Não existe ameaça e sim uma boa notícia que ajudará mais quem enxergar isso primeiro.

A inteligência artificial não escreveu este artigo. Mas ela está definitivamente em uma posição de contribuir em todas as profissões onde a externalização escrita do pensamento é necessária, da área jornalística ao mundo jurídico.

O “The Economist” publicou em 19 de Dezembro de 2017 o artigo “How soon will computers replace The Economist’s writers” escrito inteiramente por um software de inteligência artificial “treinado” por artigos anteriores da seção de ciência e tecnologia da revista.

Esse experimento ajuda a demonstrar que nem jornalistas, nem advogados, nem qualquer outra profissão será, pelo menos por ora, substituída pelo “machine learning”. “A inteligência artificial faz o trabalho de pesquisa e análise manual de um número sem precedentes de informações para que os profissionais possam focar naquilo que melhor sabem fazer”, explica o Profº Brunno Giancoli.

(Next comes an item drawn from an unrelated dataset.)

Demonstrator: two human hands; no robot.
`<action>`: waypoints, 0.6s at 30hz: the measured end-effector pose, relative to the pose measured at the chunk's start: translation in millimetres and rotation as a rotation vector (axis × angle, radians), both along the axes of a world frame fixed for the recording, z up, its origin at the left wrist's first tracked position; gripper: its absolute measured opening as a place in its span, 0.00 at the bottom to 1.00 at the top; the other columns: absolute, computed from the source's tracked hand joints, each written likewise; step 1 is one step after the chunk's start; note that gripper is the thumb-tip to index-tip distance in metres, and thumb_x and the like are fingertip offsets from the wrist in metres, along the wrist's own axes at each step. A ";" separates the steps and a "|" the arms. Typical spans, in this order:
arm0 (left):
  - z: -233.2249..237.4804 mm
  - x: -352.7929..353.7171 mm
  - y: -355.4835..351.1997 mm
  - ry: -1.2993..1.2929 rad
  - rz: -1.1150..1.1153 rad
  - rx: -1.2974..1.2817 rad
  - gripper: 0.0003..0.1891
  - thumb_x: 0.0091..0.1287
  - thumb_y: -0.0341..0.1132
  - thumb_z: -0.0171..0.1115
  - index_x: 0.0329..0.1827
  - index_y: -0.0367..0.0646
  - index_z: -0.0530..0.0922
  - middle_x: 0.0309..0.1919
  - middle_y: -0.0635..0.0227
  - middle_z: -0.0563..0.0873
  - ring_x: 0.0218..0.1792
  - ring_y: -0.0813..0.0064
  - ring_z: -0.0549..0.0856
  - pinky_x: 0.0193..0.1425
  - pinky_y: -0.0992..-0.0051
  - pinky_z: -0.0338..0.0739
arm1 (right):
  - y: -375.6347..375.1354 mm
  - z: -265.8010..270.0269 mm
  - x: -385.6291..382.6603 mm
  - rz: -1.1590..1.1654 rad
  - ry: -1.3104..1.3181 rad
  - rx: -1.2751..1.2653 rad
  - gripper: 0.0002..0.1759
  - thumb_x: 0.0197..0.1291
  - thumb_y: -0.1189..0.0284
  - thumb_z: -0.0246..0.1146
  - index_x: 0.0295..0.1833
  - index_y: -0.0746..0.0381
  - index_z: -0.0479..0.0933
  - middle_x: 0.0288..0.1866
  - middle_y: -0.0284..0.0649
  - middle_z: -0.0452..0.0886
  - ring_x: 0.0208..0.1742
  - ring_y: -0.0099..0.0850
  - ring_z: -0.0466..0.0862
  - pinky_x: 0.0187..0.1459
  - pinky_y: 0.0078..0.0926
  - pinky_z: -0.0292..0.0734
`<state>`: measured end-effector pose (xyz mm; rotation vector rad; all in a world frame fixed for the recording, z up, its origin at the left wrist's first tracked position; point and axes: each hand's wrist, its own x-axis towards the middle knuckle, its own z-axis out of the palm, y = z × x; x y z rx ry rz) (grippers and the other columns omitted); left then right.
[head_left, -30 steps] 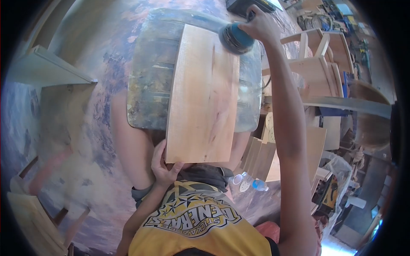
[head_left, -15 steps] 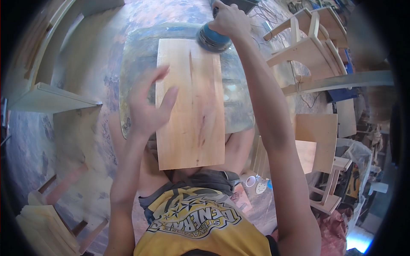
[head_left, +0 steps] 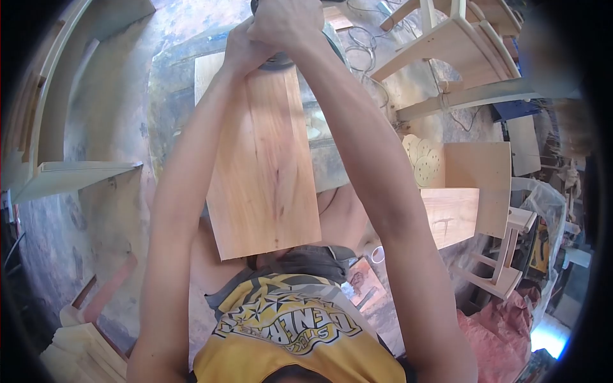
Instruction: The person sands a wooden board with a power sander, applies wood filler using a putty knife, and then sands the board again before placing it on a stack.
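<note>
A pale wooden board (head_left: 262,166) lies lengthwise in front of me, its near end over my lap. At its far end both hands are together on an orbital sander (head_left: 279,62), which they mostly cover. My right hand (head_left: 287,24) is closed over the top of the sander. Pressed in beside it, my left hand (head_left: 246,50) is closed against the sander's left side, its fingertips partly hidden. Beneath the board is a worn, dusty support (head_left: 169,96).
Perforated sanding discs (head_left: 426,165) lie at the right beside wooden panels (head_left: 479,185). Small wooden furniture pieces (head_left: 456,51) stand at the upper right, near a looped cord (head_left: 363,51). At the left is a wooden frame (head_left: 83,175); stacked wood pieces (head_left: 83,354) sit at lower left.
My left hand has moved from above the board's left edge up to the sander, joining my right. The sander has shifted left onto the far end, and the board now sits slightly turned.
</note>
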<state>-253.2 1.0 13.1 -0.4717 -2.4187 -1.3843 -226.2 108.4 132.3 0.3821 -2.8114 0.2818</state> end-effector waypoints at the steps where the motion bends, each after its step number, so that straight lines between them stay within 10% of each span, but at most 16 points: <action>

Se considerarmos que circuitos eletrônicos funcionam 1 milhão de vezes mais rápido do que circuitos bioquímicos, é de se concordar que a computação cognitiva funciona 1 milhão de vezes mais rápido do que o cérebro humano. Por isso, a inteligência artificial consegue realizar em uma semana o trabalho intelectual que qualquer pessoa demoraria 20 mil anos para fazer.

Desta forma, a inteligência artificial ajuda a organizar a informação, tornando os profissionais mais eficazes, em vez de substituí-los.